Le risque d’une potentielle régionalisation de Pôle emploi mérite donc d’être pris en compte par tous les acteurs de l’emploi.
[1] A Bordeaux, lundi 30 septembre et mardi 1er octobre 2019.
[2] « La France va mieux, mais je continue à voir des taux de chômage de 15, 16 voire 17%. C’est pourquoi je demande un changement de modèle où les réponses peuvent être apportées par nos territoires » – le Président de l’association Régions de France (ARF).
[3] Il est exact que : « Si sur certains territoires on rencontre une tension particulière, on peut ouvrir une formation bien plus rapidement en agissant au niveau local. » Mais en fait c’est déjà possible de manière très volontariste.
[4] « C’est une question de cohérence.

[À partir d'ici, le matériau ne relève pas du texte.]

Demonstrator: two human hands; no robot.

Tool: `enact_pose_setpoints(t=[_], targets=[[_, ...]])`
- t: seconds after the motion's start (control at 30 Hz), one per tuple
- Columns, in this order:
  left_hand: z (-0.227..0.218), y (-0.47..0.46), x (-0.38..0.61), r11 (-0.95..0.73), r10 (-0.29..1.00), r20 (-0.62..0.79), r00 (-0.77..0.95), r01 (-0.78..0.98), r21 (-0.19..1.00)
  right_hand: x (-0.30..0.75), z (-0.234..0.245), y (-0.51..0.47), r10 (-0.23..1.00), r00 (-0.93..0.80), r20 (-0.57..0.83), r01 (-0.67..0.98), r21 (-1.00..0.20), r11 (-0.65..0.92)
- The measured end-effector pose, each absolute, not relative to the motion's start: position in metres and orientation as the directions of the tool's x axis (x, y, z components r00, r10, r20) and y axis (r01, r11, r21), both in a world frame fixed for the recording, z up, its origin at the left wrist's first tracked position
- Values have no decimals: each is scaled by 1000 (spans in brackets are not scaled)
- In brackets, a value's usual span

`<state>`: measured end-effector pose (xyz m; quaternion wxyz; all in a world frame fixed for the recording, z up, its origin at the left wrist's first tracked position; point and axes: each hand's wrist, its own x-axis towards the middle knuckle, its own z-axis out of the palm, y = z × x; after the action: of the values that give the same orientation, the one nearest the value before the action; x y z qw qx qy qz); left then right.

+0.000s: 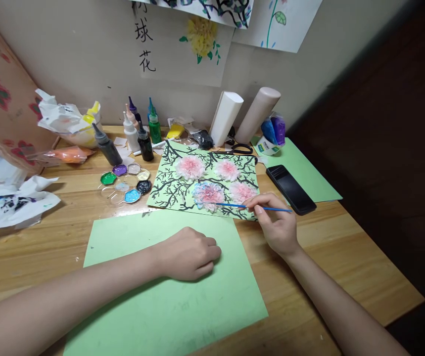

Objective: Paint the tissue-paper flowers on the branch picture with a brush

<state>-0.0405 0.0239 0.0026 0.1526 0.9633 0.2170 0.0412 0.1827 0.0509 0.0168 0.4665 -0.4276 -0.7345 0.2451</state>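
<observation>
My right hand [277, 222] pinches a thin blue paintbrush [230, 204]. The brush tip touches or hovers over the lower left paper flower [208, 195], whose pink petals carry blue at the edges. Several pink-and-white flowers stand out from a light green picture [167, 190] painted with black branches. My left hand [192, 253] rests with curled fingers on a large green sheet [130, 306] in front of the picture; whether anything is inside it is hidden. Left of the picture lies a clear palette [118, 198] with wells of green, purple, cream, black and light blue paint.
Paint bottles [145, 143] stand behind the palette. Scissors [242, 149], two upright rolls [227, 118] and a small tub [269, 146] are at the back. A black phone [290, 189] lies at right, partly on another green sheet [308, 173]. Paint-stained tissue [15, 202] lies at left.
</observation>
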Motion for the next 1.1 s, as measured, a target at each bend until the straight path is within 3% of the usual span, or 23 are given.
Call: enact_pose_setpoints(t=[0.27,0.5,0.6,0.73,0.9,1.0,1.1], targets=[[3,24,-40,-856,437,24,899,408,317,184,17,50,836,-204,509,419,-726,545],[-1,20,-39,-852,450,63,891,407,329,171,16,37,740,-123,661,307,-684,662],[-2,19,-39,-839,462,54,885,417,350,148,21,33,725,-303,618,272,-673,687],[-7,21,-38,-858,436,81,897,386,338,95,33,36,602,-550,578,257,-569,781],[-13,24,-34,-924,301,117,946,259,282,31,41,50,625,-624,470,349,-548,761],[-13,25,-33,-918,279,79,957,242,314,15,39,56,638,-656,403,376,-558,740],[-12,26,-32,-917,286,71,956,251,311,12,37,57,657,-621,428,381,-567,730]])
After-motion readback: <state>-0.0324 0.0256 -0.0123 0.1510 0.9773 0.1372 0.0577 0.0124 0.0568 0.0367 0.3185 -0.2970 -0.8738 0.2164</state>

La région est en charge du développement économique, c’est une compétence maintenant bien reconnue. Plus de 85 % des aides aux entreprises viennent des régions. En même temps, on est responsables de la formation professionnelle des demandeurs d’emploi. On considère qu’il manque un maillon de la chaîne pour établir une vraie cohérence dans l’efficacité sur les politiques de l’emploi. » – le vice-président en charge de la formation et de l’apprentissage de Normandie.
« L’État a tout essayé contre le chômage, sauf cette idée simple : faire davantage confiance aux territoires. Confier aux régions le pilotage de Pôle Emploi, c’est s’assurer que les politiques de l’emploi soient menées au plus près des réalités économiques locales. Et qu’enfin, on s’attaque au paradoxe insupportable de ces milliers d’emplois non pourvus » – la présidente de région des Pays de la Loire (LR).
[5] Le service public de l’emploi (SPE) est actuellement géré par les préfets de région et de départements, donc en lien direct avec les territoires. Pôle emploi est un établissement public, rattaché au ministère du Travail.